A HOMEMADE VEGAN VERSION OF NATURAL & ORGANIC FERTILIZER

Last year I worked a couple of gardens with a friend/boss, Buck, who has been cultivating these spaces for decades. Though some of his techniques don’t jive with my permaculture sensibilities, such as tilling every year and walking in garden beds, on many things we were in lock-step. For example, once our seedlings had popped up a few inches high, we used leaves that had been piled the previous autumn to mulch the entire garden.

Up until then, I’d been dismayed with the amount of weeding we were doing each week. Once we’d applied the mulch, I asked why we’d not done it from the outset. Buck told me he preferred to keep a closer eye on the young seedlings—It was easier to amend the soil or address obvious issues without mulch being in the way—and thought of the early weeds, many of which were “chopped” into the soil, as nutrients for the plants. At the end of the growing season, he tilled the leaf-mulch into the garden to replace nutrients.

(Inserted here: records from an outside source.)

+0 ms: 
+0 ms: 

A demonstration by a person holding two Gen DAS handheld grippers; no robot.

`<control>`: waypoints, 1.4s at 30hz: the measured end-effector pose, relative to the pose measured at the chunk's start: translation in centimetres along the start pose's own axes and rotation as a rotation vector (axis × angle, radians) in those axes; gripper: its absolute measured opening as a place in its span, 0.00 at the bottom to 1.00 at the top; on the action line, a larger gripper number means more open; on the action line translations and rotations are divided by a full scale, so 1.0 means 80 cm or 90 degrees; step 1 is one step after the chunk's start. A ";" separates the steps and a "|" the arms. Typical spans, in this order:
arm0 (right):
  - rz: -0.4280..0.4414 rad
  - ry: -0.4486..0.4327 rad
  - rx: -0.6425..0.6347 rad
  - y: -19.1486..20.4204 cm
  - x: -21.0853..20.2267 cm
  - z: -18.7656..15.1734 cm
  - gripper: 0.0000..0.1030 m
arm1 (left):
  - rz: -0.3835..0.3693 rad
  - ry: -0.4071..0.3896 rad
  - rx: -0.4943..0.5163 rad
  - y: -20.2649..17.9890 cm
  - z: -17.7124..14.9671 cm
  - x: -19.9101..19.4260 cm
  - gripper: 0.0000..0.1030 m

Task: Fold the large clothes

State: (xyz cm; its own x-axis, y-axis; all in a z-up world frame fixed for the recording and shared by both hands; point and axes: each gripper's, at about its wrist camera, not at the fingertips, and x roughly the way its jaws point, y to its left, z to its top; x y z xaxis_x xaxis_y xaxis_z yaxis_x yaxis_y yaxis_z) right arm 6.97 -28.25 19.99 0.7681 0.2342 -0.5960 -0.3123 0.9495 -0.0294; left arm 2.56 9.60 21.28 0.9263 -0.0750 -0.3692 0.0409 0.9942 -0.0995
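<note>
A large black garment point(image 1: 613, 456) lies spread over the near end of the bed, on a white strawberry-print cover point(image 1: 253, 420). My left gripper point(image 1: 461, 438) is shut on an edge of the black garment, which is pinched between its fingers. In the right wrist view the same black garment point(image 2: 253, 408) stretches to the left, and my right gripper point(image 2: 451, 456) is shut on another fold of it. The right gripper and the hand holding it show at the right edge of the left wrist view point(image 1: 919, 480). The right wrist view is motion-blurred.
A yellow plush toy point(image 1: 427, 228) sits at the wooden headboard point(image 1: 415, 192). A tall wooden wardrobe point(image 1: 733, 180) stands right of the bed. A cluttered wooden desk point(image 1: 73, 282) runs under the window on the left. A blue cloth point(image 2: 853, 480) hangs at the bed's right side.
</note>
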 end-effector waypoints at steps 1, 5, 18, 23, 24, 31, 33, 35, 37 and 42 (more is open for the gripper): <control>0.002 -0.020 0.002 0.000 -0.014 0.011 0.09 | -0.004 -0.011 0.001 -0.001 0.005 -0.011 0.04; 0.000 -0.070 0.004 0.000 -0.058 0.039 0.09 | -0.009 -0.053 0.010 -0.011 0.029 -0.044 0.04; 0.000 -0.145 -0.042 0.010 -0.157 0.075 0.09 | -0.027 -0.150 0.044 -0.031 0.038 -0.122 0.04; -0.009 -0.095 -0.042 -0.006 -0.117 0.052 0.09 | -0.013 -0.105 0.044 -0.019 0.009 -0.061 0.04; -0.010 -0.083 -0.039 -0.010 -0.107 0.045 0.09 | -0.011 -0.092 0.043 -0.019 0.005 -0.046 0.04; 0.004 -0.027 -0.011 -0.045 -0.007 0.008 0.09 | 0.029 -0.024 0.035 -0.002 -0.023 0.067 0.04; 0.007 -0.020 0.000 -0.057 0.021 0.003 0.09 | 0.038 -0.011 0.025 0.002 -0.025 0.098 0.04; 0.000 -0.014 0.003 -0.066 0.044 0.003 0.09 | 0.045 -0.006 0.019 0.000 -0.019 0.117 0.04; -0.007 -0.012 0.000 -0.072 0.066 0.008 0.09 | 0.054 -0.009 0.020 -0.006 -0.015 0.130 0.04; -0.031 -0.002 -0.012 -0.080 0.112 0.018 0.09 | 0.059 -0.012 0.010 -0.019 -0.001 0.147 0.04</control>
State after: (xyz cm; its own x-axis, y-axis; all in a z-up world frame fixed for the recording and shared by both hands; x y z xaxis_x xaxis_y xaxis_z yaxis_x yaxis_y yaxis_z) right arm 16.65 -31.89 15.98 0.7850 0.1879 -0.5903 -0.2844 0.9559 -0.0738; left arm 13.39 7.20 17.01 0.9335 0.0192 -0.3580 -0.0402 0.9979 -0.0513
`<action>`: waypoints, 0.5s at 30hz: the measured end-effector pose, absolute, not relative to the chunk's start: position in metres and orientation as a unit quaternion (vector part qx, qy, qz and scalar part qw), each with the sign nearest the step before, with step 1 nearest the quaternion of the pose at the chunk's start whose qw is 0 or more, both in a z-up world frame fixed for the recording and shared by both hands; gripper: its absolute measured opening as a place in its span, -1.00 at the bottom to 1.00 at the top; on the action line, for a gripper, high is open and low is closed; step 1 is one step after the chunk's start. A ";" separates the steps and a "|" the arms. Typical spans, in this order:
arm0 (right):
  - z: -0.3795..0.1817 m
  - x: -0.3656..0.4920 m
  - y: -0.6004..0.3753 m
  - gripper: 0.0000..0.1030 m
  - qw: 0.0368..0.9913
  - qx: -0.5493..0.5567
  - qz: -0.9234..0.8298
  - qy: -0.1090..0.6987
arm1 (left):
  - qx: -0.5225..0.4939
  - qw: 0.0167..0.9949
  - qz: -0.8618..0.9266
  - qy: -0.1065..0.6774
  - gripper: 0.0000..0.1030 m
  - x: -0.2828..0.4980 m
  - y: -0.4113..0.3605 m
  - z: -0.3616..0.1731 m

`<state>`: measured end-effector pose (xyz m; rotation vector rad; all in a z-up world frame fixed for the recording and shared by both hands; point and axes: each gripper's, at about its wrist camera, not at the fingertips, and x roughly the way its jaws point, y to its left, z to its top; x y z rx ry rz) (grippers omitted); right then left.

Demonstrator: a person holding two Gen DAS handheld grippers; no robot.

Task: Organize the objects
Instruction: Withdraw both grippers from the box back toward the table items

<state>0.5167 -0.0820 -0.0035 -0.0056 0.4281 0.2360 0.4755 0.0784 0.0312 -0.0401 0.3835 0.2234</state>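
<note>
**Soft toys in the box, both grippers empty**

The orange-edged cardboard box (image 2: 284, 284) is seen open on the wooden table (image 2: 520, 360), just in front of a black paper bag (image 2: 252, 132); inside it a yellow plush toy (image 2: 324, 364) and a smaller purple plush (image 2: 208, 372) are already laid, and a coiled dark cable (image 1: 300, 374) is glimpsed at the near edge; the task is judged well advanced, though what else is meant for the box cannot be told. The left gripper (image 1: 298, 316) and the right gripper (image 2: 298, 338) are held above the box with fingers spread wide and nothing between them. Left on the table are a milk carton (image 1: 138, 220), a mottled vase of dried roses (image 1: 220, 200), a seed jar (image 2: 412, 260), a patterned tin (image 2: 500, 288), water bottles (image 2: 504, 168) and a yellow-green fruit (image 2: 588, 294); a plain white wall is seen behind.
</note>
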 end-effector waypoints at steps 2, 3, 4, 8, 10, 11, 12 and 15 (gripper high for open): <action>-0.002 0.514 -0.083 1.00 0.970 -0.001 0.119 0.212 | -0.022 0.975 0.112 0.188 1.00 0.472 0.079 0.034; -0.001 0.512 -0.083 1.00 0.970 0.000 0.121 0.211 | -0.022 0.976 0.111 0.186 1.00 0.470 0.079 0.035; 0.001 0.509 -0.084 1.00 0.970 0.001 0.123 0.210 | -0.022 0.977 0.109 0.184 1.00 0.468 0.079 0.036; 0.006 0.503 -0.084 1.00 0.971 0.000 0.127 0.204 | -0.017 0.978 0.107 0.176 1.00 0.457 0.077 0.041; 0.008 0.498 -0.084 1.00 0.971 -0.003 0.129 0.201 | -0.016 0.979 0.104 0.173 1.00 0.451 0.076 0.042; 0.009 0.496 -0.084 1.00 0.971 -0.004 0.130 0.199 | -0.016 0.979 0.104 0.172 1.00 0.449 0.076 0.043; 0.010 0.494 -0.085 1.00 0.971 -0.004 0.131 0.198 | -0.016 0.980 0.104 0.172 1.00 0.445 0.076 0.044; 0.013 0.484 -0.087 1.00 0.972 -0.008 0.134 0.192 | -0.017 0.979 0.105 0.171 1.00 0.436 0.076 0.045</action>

I have to admit, despite being a proponent of no-dig gardens and cultivating soil life (i.e. not killing it with a tiller), Buck’s technique had a lot about it that seemed sustainably conceived. Leaves had to be raked from the lawn and driveway (Buck is a caretaker for these properties) in the autumn; gardens had to be grown in spring. It made a lot of sense to me to do it this way. Other than adding a little soil enhancement to the hole when planting, the garden’s fertility was set-up to cyclically revive itself.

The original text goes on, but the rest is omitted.